EXERCISE DESCRIPTION: Within the listing below, please show every line carrying the string "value".

RECORDS SUPPLIED:
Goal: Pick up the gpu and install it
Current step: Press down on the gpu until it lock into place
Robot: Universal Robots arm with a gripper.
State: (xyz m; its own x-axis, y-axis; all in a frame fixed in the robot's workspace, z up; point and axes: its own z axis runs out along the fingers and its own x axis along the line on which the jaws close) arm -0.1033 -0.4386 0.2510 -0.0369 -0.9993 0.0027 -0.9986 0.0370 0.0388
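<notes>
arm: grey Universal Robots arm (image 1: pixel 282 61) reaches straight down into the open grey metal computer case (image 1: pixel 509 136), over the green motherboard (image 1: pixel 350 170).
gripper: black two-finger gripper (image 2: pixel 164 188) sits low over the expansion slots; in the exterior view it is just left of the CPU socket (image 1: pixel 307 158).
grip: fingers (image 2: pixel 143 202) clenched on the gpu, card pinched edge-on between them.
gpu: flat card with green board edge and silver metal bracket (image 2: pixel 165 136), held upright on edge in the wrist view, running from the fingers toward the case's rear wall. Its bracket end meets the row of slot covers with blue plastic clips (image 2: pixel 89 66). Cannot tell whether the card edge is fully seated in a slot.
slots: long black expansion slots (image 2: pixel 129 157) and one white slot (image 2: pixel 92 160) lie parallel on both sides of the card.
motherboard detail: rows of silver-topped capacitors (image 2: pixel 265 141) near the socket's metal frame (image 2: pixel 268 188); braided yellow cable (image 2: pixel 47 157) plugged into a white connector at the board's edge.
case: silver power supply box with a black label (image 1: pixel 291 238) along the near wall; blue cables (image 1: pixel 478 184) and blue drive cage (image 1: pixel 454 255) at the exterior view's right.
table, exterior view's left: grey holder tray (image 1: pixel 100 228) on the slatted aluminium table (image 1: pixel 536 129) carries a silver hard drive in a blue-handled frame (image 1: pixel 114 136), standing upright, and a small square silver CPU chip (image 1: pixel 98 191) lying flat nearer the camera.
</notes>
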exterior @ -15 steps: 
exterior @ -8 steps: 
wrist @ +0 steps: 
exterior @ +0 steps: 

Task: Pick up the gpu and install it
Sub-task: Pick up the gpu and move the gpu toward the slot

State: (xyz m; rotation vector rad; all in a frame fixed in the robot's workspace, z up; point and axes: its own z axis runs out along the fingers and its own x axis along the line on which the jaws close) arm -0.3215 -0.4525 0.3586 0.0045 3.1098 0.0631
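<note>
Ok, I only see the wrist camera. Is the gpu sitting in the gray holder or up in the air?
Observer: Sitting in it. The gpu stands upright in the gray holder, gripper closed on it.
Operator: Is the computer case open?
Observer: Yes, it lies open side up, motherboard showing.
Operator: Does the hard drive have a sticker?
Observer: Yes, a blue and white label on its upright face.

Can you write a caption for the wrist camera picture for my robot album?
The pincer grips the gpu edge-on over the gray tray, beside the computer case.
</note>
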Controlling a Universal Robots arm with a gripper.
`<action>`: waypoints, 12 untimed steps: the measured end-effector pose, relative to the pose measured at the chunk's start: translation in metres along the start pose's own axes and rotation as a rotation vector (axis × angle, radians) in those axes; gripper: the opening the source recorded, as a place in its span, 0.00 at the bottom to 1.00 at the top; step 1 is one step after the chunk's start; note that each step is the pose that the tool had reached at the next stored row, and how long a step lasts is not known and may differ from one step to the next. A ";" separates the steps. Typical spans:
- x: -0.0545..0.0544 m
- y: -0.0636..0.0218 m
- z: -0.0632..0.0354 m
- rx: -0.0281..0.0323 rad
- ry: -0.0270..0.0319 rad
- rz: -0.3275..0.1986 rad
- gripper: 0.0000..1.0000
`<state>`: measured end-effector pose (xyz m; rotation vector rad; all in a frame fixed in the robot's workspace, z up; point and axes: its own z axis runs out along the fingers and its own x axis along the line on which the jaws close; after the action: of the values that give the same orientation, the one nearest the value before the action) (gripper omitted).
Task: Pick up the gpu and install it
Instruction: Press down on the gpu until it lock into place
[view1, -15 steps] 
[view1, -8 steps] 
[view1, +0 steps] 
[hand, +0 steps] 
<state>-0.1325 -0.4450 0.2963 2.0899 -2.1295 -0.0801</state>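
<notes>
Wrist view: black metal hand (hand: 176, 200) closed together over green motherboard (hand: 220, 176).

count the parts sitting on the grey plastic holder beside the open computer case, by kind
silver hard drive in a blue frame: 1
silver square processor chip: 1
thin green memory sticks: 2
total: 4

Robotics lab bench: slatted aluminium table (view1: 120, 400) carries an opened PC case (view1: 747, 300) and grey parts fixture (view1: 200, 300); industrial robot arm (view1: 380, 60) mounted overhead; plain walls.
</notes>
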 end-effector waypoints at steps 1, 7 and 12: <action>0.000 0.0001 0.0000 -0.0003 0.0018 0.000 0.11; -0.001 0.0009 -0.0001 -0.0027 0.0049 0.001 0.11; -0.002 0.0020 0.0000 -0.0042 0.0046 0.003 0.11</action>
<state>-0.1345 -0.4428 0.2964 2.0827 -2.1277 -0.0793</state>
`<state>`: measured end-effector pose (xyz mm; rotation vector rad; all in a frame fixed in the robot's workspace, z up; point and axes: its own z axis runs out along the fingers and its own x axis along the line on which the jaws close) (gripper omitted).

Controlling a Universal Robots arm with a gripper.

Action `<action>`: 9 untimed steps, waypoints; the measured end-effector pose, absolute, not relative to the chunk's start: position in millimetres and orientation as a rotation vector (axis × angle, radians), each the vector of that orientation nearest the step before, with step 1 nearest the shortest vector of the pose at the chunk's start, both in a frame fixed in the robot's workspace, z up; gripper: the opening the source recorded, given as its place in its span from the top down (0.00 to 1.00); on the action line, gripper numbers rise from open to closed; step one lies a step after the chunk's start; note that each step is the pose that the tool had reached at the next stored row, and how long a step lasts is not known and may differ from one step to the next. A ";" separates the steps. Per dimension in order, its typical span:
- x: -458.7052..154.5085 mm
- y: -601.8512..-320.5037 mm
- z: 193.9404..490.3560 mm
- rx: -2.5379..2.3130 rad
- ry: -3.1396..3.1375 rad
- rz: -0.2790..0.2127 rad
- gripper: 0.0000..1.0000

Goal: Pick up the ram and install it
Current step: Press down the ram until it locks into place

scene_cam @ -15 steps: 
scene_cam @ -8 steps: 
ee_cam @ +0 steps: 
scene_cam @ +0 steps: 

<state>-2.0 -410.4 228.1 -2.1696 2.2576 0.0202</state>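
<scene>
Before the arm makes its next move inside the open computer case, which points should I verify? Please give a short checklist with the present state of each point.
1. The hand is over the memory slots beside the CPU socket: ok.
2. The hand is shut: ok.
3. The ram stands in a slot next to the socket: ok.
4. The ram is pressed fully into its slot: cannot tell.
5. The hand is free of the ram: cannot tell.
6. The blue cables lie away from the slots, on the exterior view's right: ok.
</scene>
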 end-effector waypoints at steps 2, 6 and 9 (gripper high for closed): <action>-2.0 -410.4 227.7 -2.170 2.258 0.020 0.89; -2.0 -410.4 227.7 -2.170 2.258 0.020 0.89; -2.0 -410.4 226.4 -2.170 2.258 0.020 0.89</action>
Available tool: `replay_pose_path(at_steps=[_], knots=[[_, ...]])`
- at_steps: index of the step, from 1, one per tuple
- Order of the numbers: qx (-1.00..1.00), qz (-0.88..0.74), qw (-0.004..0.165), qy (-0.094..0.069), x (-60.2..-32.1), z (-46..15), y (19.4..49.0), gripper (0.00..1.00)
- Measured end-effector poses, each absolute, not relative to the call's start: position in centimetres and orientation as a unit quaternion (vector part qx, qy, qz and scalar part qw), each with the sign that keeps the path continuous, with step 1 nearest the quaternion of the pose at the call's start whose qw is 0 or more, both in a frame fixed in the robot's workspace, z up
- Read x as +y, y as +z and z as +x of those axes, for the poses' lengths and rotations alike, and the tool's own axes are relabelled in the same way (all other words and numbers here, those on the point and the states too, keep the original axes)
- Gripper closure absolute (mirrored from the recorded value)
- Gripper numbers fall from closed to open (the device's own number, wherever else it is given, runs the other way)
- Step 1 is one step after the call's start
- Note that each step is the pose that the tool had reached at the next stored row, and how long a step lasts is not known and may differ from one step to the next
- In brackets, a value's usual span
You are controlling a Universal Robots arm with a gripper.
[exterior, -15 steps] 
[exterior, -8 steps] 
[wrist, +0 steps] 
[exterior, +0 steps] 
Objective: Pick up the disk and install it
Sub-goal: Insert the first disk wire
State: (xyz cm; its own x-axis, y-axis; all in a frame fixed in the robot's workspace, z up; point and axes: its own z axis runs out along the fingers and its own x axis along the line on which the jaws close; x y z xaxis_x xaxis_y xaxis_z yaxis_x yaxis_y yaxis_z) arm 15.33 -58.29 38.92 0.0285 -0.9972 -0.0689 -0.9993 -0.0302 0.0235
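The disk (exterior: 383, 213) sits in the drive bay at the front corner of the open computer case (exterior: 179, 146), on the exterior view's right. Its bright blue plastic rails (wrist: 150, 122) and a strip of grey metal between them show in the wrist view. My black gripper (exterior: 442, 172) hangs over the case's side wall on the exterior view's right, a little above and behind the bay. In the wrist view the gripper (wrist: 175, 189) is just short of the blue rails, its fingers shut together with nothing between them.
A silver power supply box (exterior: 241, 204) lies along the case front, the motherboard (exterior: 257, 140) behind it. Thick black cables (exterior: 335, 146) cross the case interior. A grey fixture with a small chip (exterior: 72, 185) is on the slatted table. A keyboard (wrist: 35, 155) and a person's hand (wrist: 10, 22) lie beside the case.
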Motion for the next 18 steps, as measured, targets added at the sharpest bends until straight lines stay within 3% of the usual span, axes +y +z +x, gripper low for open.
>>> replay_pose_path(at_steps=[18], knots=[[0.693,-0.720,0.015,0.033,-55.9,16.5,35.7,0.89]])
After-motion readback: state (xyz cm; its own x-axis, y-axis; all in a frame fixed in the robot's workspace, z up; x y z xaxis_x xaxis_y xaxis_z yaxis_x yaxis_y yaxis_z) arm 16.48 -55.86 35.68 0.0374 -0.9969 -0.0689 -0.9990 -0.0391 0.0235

SOLUTION:
`<state>`: measured end-effector pose (xyz m; rotation vector rad; all in a frame fixed in the robot's workspace, z up; point and axes: its own z axis runs out along the fingers and its own x axis along the line on which the jaws close; after the action: of the values that give the same orientation, the one nearest the value before the action) (gripper omitted).
- Gripper closure absolute (mirrored from the recorded value)
- In brackets, a value's usual span

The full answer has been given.